An Artist in a Studio

Cecil Touchon
Repository Magazine
4 min readApr 1, 2021

Following up on the first article: On Being an Artist

My friend Matthew Rose in his apartment studio in Paris, October 2013

Rosalia and I spent the Month of October, 2013 in Paris, France. We actually stayed in a little apartment down the street from Matthew Rose, an urban hunter/gatherer and master of collage art. We visited him on several occasions over the course of the month. His small, one bedroom apartment is, in its entirety a studio and not only a studio but a kind of installation piece. In the photo above, Matthew is having a glass of wine in his living room which gives you the idea of where his priorities are.

The studio of a collage artist who works incessantly, like Matthew does, is usually over run with collage materials of every sort, not to mention many other collected objects that might serve as inspiration or become assemblages or just arranged as collections of things. Collagists are consummate collectors of the flotsam and jetsam of the surrounding environment to amass the materials needed for their work. Each is attracted to certain things according to his or her own unique sensibilities and the interests that drive them.

Hanging baskets in the kitchen holding shopping bags.

As I said in the previous article, you don’t need to be a full time professional artist which is to say: someone who has sold a piece of their work to someone else who was willing to pay for it. It is a low bar. OK?

For one to make art or be artistic, it is perfectly acceptable just to enjoy the process and the result. When people ask you; ‘What are you doing?’ you can simply say you are a neophyte, an amateur, an abecedarian, an adherent, a dilettante, an enthusiast, a devotee, a fan and yes, an artiste.

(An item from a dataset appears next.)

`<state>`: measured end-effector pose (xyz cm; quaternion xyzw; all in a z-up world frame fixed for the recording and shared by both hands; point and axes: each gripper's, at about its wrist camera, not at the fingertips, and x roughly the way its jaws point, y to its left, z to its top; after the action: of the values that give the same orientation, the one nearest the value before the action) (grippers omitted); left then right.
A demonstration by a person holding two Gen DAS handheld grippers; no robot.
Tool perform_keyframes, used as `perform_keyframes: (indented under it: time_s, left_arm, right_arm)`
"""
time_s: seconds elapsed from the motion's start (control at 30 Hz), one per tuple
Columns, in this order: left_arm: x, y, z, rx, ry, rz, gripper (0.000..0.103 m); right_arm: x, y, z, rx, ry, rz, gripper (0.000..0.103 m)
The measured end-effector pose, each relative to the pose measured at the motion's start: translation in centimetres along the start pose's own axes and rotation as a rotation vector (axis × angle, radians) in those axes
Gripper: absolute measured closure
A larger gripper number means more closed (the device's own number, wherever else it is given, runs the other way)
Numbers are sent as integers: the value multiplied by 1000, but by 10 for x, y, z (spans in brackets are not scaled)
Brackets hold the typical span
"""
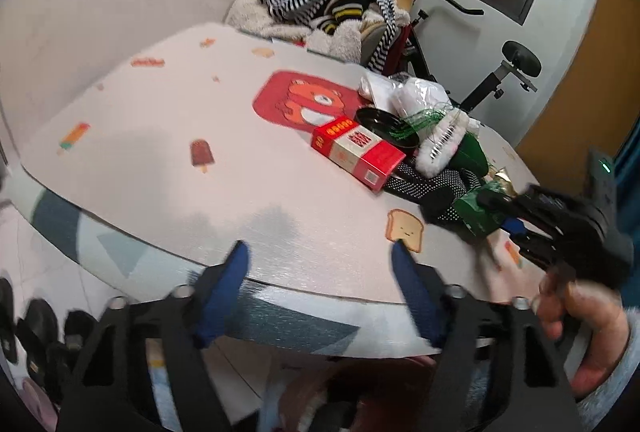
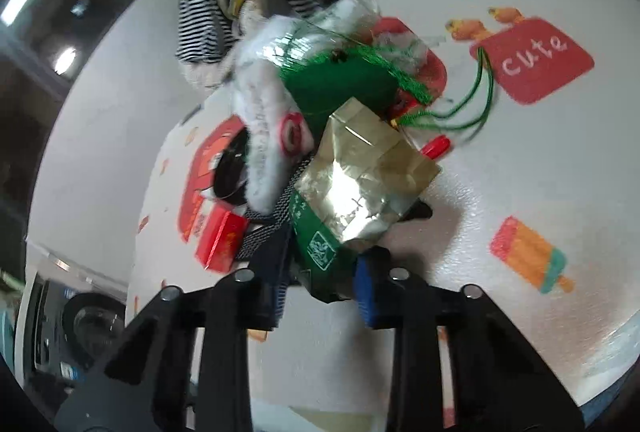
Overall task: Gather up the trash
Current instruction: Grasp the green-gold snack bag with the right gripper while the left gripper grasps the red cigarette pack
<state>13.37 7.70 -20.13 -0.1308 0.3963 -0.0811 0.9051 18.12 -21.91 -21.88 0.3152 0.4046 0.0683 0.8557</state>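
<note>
In the right wrist view a crumpled green and gold foil packet sits between the blue pads of my right gripper, which is shut on its lower green end. The left wrist view shows that same right gripper at the right, gripping the packet above the table's near edge. My left gripper hangs over the front rim of the table, open and holding nothing. A red and white box lies further in, beside a black lid, a white fluffy item and a dotted black cloth.
Striped clothes are piled behind the table, with an exercise bike to the right. A person's hand holds the right gripper. Green strings trail from the heap. A washing machine stands low on the left.
</note>
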Motion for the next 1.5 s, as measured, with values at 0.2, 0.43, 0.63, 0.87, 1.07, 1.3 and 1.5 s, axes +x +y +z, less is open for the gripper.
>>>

We are all getting from one end of life to the other some how or other so why not be artful about it? Ask and answer you own questions. Create your own problems and then set about solving them. Harvest your own sense of beauty and fulfillment. That is all artists are doing. You can too.

So if you want to make some art set up something of a studio for yourself. If you look around you might have a room or a corner of a room and a desk or a kitchen table where you can work. If you don’t have a lot of room, work small. If you have no room at all, do stuff with your smart phone or in a sketchbook. There is always a way. Ultimately, an artist’s studio is his or her mind.

Setting up a temporary studio in Paris.

I had predetermined that while on our visit to Paris, I would attempt to make collages with whatever I could forage from the streets, flea markets, 2nd hand and antique shops and rip paper from the walls. I then set up a little work space using the dining room table and set about making collages in the mornings over coffee. In the afternoons and evenings we would go out exploring, visit museums and parks, do some window shopping, eat things, and along the way keep an eye out for potential collage materials which I would stuff into a shopping bag.

Harvesting posters ripped from walls by soaking, separating and drying on the little kitchen counter.

In the end, I made 80+ collages in 30 days and when I got home I scanned them, went through my photos from the trip and made the The Paris Papers Blog. Since I do happen to be a professional artist I then sent works off to some of my gallery dealers who are willing to sell collages (not all are) who, in turn, have sold some of them. Over time I have also made a number of larger paintings based on some of the compositions from this set of collages.

Then recently, I pulled all of this material together along with some asemic drawings made on book pages from Paris into the book: The Paris Papers — ISBN 9780359977642. It would be nice if you bought a copy. I am sure you will enjoy having it.

Book cover for The Paris Papers

There is something wonderful about having an ongoing artistic quest. It helps to give one’s life an overarching purpose. All you really need is time, intention and some form of dedicated space even if the space is a ‘pop up’ erected for the moment and then torn down and packed away — in my circumstance, into a suitcase and toted by plane back to my home.